The bill's lead sponsor, Rep. Elton Gallegly, (R-CA) said it responds to the court's free speech concerns while addressing animal crush videos which generally show women in high heels stomping on puppies or kittens.

The measure, which passed 416-3, is expected to win Senate approval as early as today.

The Associated Press reports:

More coverage

The high court in April overturned the conviction of a Virginia man prosecuted under the 1999 law for selling dog-fighting videos. Chief Justice John G. Roberts Jr. said the law was too broad and could allow prosecutions for selling hunting videos.

This bill is narrowly drafted to prohibit only the sale or distribution of obscene visual depictions of animal cruelty, according to a House Judiciary Committee report.

"These videos have no redeeming value and clearly fall outside the realm of protected speech," said Rep.
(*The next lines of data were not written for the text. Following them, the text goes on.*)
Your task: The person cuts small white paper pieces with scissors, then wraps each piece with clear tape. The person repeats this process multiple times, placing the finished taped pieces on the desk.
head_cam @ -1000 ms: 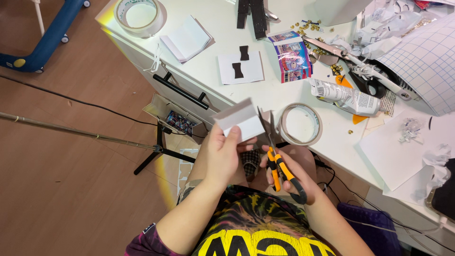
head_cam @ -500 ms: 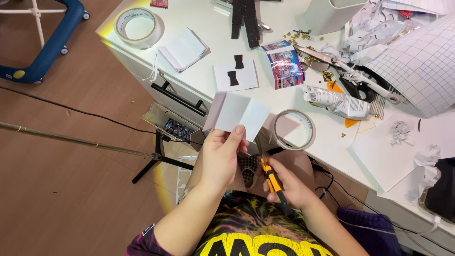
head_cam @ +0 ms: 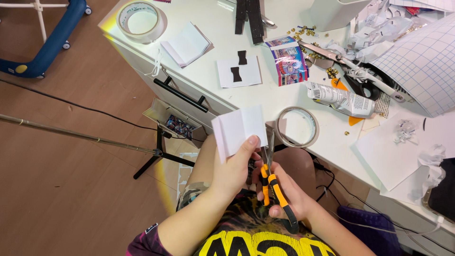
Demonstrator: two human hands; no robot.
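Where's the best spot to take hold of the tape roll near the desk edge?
Pinch the clear tape roll across its near rim, coming from above on the desk-edge side. It lies flat, its open centre gives a finger room, and that side is clear, unlike the glue tube side.

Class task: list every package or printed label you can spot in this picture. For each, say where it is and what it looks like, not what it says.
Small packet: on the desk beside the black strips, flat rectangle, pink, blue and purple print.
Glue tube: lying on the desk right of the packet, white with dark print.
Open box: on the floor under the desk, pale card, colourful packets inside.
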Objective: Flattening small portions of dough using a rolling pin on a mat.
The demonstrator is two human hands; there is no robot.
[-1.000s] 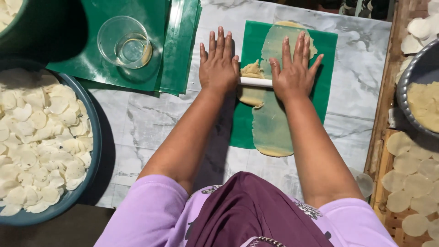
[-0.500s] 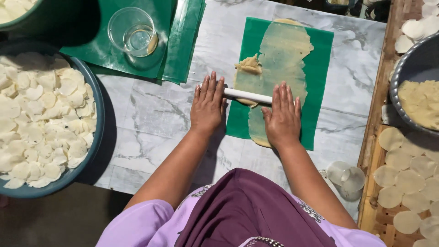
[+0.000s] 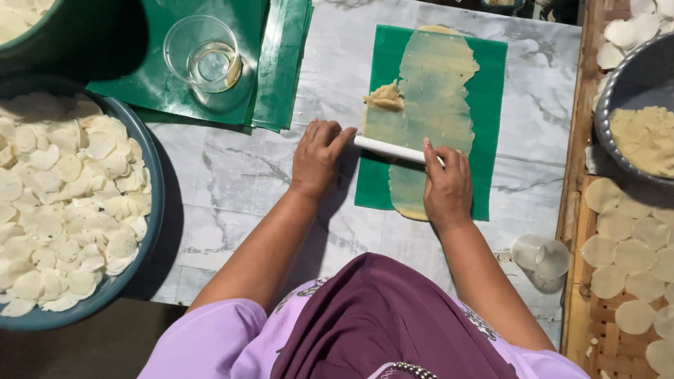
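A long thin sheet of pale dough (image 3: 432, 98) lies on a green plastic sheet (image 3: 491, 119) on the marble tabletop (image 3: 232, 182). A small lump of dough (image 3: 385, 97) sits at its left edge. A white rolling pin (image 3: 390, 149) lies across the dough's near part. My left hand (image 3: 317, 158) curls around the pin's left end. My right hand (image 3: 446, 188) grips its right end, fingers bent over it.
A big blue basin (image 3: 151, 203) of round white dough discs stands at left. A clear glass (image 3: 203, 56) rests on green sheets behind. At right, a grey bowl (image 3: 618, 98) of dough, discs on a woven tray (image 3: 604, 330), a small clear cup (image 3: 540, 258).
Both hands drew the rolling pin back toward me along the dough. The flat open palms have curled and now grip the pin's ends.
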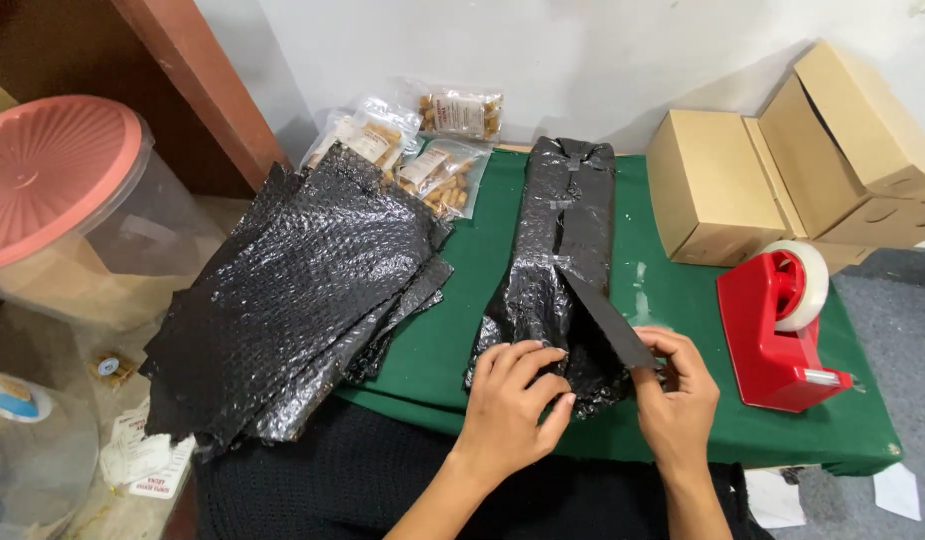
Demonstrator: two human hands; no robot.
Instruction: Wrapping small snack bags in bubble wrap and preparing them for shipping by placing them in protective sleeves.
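At the near edge of the green-covered table (682, 300), a left hand (512, 400) presses flat, fingers spread, on a black bubble-wrapped parcel (557, 260), while the right hand (677, 395) pinches its folded flap between thumb and fingers. A red tape dispenser (777, 335) stands just right. Loose black bubble-wrap sheets (302, 290) overhang the left edge; snack packets (422, 145) and cardboard boxes (782, 160) line the far edge.

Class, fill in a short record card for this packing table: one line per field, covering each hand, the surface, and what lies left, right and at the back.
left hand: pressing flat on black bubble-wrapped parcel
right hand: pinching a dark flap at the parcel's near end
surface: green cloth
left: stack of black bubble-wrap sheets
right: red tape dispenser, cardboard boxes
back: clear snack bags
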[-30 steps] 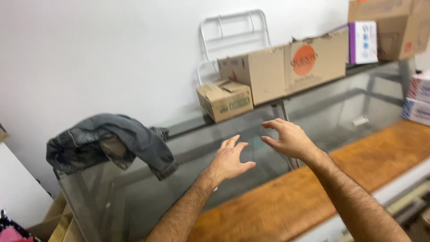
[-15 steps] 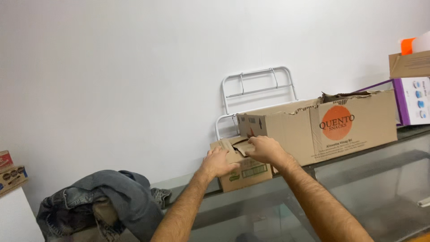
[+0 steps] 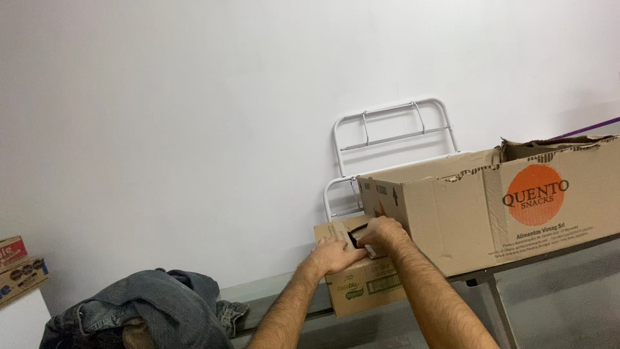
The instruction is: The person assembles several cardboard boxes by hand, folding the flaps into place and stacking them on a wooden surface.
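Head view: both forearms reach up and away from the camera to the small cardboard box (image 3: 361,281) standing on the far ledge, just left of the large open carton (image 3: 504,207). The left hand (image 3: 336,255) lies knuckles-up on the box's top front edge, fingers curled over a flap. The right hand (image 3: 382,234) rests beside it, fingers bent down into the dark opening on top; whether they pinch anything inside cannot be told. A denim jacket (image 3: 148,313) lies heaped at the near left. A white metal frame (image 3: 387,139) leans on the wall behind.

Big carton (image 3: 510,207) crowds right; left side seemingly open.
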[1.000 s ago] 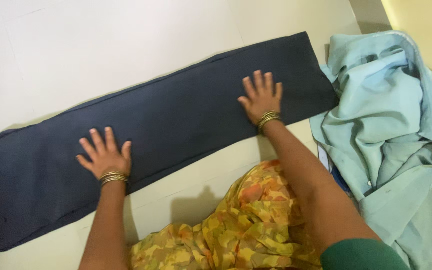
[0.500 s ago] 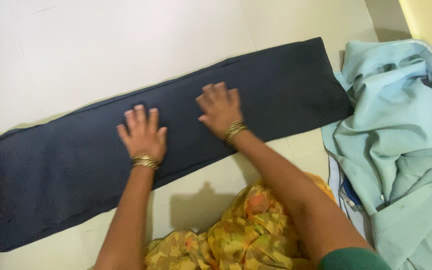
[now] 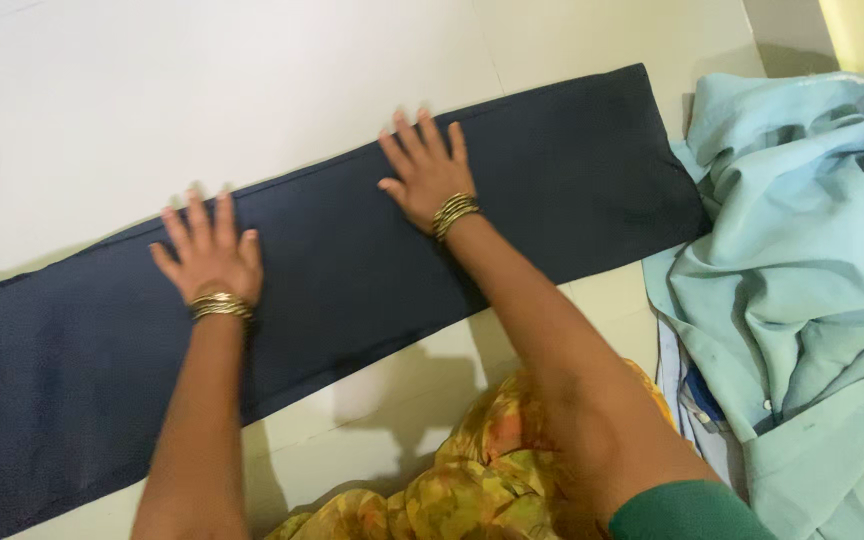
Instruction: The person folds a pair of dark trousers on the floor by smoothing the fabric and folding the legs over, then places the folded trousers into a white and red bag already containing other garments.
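A long dark blue cloth (image 3: 352, 290) lies flat on the white floor (image 3: 152, 90), running from the lower left up to the upper right of the frame. The left hand (image 3: 207, 255) and the right hand (image 3: 424, 170) both press flat on it, fingers spread wide, holding nothing. A pile of light blue clothes (image 3: 802, 270) sits at the right, just beside the cloth's end.

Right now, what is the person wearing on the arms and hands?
Both forearms are bare. The left hand and the right hand each have stacked thin gold-coloured bangles at the wrist. A green sleeve edge covers the right upper arm.
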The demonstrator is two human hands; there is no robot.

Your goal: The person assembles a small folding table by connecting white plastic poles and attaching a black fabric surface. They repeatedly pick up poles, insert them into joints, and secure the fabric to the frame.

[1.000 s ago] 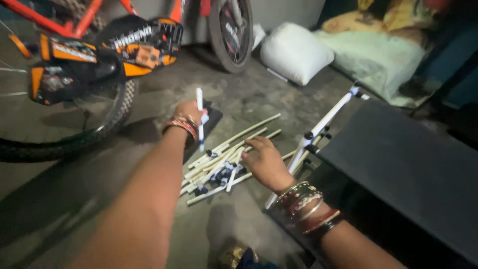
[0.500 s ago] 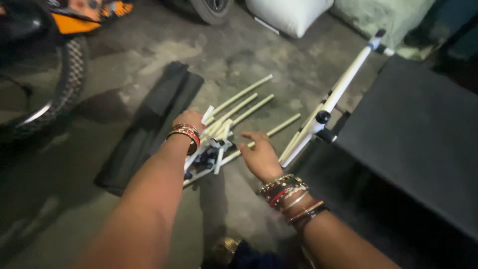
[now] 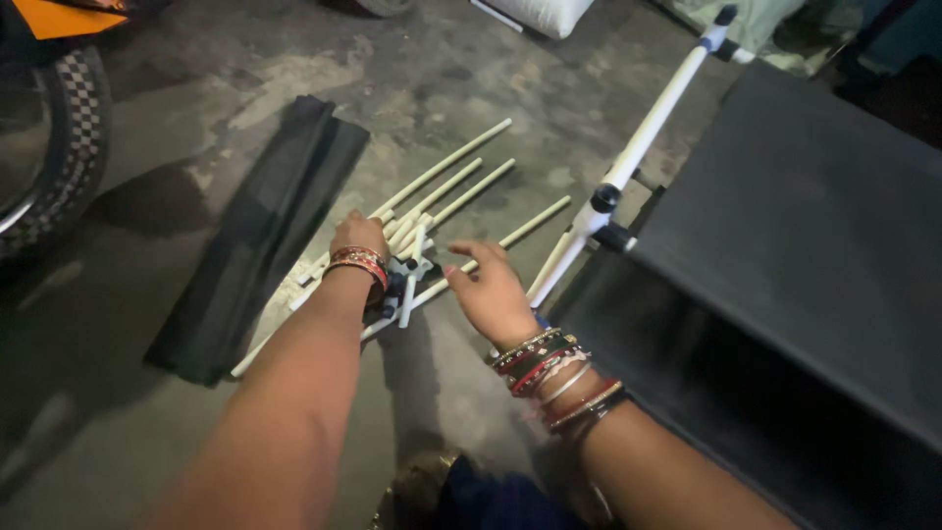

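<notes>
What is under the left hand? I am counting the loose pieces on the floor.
The left hand rests on a bundle of pale rods with small connector pieces lying on the concrete floor. The rod ends beneath the palm are covered.

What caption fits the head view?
Left hand and right hand rest on pale rods beside folded black fabric.

Both arms stretched out forward and down. Left hand (image 3: 358, 236) is knuckles up, fingers curled under, bangles at the wrist. Right hand (image 3: 494, 292) is palm down, fingers spread loosely, bangles stacked up the wrist.
</notes>
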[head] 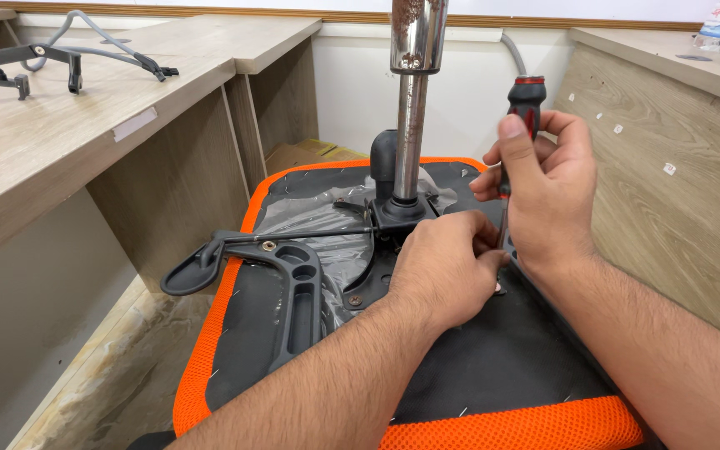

Jim Moran, D-Va., another bill sponsor. "Not only are they viciously inhumane to the animals involved, but they also teach behavior that can lead to other violent crimes against animals and humans."

Gallegly took up the issue in California in 1999 during his tenure as district attorney. That's when he found there were obstacles trying to prosecute a man selling over the Internet a video depicting animal cruelty.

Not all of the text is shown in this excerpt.